- _Exercise_
Somewhere below, one line contains "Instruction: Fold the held" and a later line contains "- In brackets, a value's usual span". Output those two lines and everything between them exactly, and nothing else.

- _The records_
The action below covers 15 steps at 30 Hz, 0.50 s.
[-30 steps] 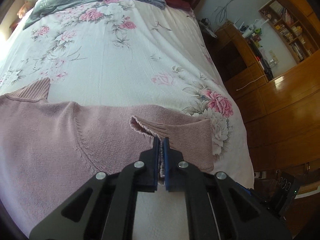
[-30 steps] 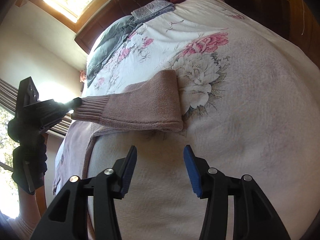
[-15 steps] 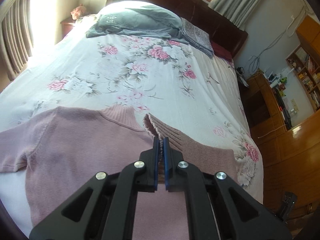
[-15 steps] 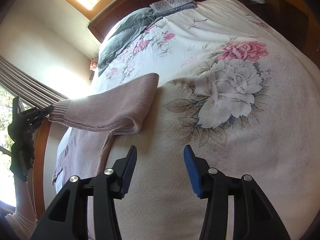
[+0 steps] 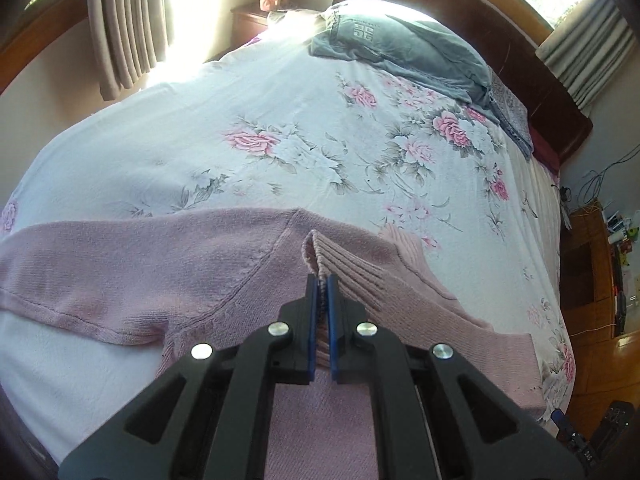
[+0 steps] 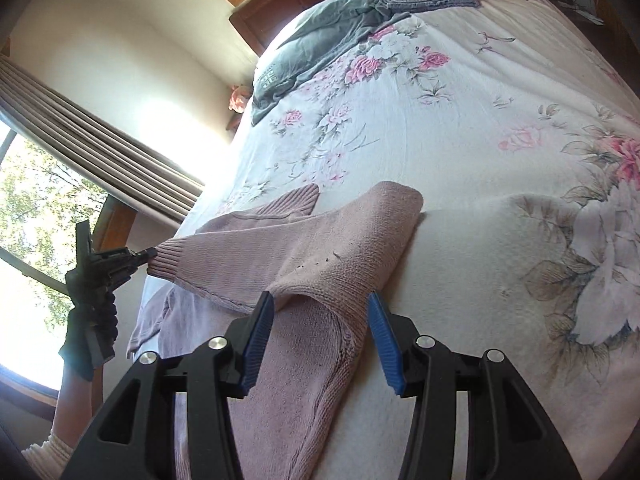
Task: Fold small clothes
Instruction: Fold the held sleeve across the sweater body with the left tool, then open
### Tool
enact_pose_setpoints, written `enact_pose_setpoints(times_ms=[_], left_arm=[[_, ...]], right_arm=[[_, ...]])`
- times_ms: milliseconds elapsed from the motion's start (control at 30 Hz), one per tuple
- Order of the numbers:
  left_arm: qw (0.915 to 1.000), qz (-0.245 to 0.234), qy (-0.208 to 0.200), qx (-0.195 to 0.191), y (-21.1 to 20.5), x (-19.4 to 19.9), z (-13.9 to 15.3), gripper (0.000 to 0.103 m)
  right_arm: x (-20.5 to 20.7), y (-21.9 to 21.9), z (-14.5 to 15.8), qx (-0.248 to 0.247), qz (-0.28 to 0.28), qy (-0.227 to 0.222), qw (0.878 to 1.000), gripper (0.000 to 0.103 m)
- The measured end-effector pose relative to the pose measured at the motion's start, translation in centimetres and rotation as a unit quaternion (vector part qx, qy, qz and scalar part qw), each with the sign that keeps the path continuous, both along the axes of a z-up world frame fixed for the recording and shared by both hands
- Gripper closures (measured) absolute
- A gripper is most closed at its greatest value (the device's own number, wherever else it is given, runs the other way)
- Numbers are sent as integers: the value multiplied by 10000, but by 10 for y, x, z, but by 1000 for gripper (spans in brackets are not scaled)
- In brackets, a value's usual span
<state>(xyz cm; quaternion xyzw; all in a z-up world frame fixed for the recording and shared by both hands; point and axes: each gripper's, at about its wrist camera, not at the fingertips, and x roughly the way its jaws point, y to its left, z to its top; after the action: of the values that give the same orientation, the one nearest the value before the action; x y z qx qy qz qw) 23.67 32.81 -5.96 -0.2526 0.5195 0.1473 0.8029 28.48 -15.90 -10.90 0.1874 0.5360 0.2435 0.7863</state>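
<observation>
The left gripper [image 5: 321,280] is clamped on the ribbed cuff [image 5: 340,266] of a pink sweater [image 5: 160,268], its blue-padded fingers [image 5: 311,300] nearly together. The sleeve is folded across the sweater body, which lies flat on the floral bed [image 5: 300,140]. A grey pillow [image 5: 408,52] rests at the headboard edge.

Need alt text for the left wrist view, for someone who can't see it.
The left gripper, shut on the ribbed cuff of a pink sweater, holds that sleeve over the sweater's body. The sweater lies on a floral bedspread, a grey pillow at the far end.
</observation>
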Motion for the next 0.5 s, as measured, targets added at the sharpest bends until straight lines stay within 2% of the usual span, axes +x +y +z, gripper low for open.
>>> enact_pose_setpoints(times_ms=[67,133,167,233,300,400,500], left_arm=[[9996,111,200,144,5,-6,-12,99],[9989,87,318,344,8,-12,-16,99],[9986,58,325,423,9,-15,-15,99],[9984,-110,236,507,4,-19,-8,96],[9980,-379,106,498,-10,-18,0,88],[9966,-740,-29,358,-35,-11,4,80],[9934,-1117,6,261,-62,0,-7,79]], right_arm=[[5,14,-18,-283,168,220,9992,53],[3,24,-42,-920,360,551,9936,56],[0,27,-50,-1055,453,548,9919,57],[-6,28,-46,-1175,563,387,9907,57],[-10,28,-28,-1248,547,217,9904,56],[-9,26,14,-910,404,-214,9948,55],[7,33,37,-255,414,-255,9985,52]])
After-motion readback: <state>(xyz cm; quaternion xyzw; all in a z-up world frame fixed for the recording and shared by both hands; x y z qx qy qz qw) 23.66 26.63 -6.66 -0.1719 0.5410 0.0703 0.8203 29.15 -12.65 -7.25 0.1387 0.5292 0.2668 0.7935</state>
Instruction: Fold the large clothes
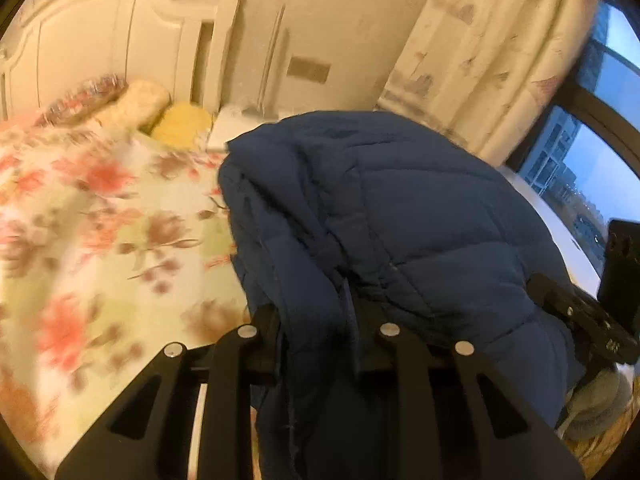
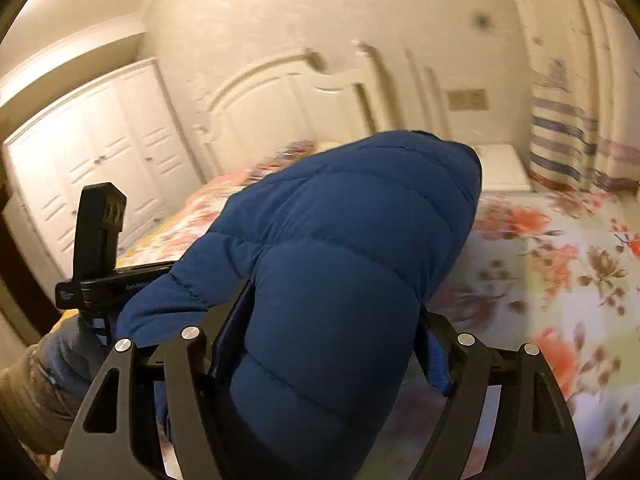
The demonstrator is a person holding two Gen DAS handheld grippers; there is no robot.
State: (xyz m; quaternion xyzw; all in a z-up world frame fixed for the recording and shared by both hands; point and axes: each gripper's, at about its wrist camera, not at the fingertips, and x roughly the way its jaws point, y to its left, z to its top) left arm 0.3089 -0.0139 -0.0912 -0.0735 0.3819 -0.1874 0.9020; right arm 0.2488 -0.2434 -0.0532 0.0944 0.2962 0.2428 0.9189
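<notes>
- While both grippers carry the jacket [image 1: 400, 208] clear of the bed [image 1: 100, 240], read your grips first: the left gripper [image 1: 320, 320] has its jaws drawn close on a thin fold or hem edge, and the right gripper [image 2: 332, 344] has its jaws set wide around a thick quilted roll.
- Judge the right grip as the weaker one: puffy filling squashes and springs back, so a bulky bite can creep out of the pads. The shell looks smooth and probably slippery.
- Trust the left pinch more, since a flat seam gives the pads something firm. If you regrip, look for a hem, collar or cuff instead of a padded panel.
- Expect the jacket to be light for its bulk and wholly limp: it drapes over your fingers and hides the pads in both views, so you can't see the contact itself.
- Note that the far end hangs or bulges ahead of the grippers above the floral sheet; whether it touches the bed you cannot tell.
- Plan to lay it flat on the open sheet, since trapped air will likely make folds spring open unless pressed.
- Beyond it stand the headboard [image 2: 280, 92] and curtain [image 1: 500, 40], well apart from your work.
</notes>
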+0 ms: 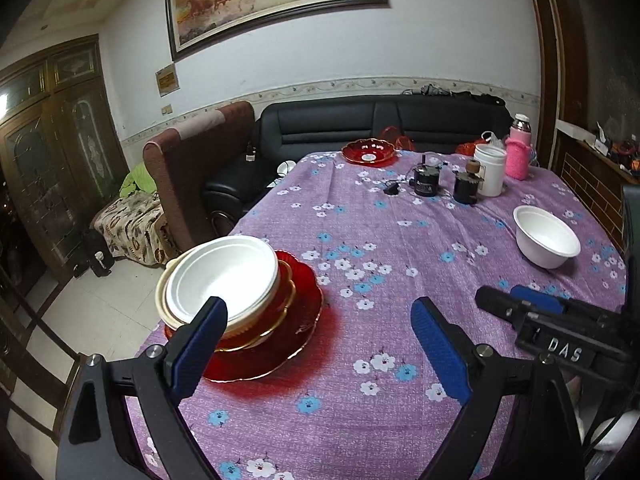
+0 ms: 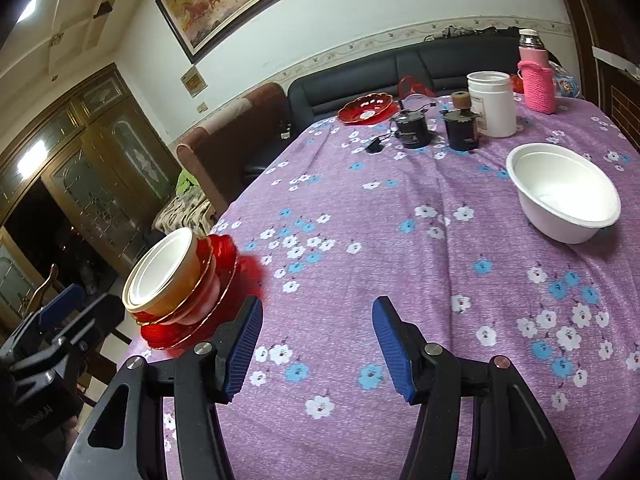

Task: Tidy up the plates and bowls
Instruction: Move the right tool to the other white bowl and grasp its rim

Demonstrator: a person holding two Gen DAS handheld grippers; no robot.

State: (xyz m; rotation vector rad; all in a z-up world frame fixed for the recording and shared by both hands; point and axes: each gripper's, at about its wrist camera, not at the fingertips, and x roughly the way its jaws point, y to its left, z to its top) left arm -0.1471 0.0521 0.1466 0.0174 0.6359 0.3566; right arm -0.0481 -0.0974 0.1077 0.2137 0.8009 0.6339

- _Answer to the problem_
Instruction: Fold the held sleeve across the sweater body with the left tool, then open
### Tool
enact_pose_setpoints, written `enact_pose_setpoints(times_ms=[_], left_arm=[[_, ...]], right_arm=[[_, ...]])`
- times_ms: milliseconds elapsed from the motion's start (control at 30 Hz), one per tuple
- Order of the numbers:
  left_arm: qw (0.915 to 1.000), qz (-0.245 to 0.234), qy (-0.208 to 0.200), qx (-0.195 to 0.191), y (-21.1 to 20.5), x (-19.4 to 19.9), z (-13.9 to 15.3), gripper (0.000 to 0.103 m)
  right_arm: x (-20.5 to 20.7), y (-21.9 to 21.9), z (-14.5 to 15.8), qx (-0.248 to 0.247), qz (-0.28 to 0.28), qy (-0.227 to 0.222), qw (0.878 to 1.000), gripper (0.000 to 0.103 m)
- The measured end-effector pose relative to the pose measured at the motion's start, translation in centimetres and rotation as a unit quaternion (vector part qx, qy, qz and scalar part qw), each with the sign that keeps the path continuous, both along the axes of a z-up world frame fixed for the recording and shared by both hands
- Gripper closures (measured) absolute
- A gripper is most closed at its greatest value (the device's own number, wherever else it is given, runs the other way)
- Numbers are sent as integers: the value multiplied by 10000, but by 10 for y, x, z, but by 1000 for gripper (spans in brackets are not scaled)
- In brackets, a value's usual span

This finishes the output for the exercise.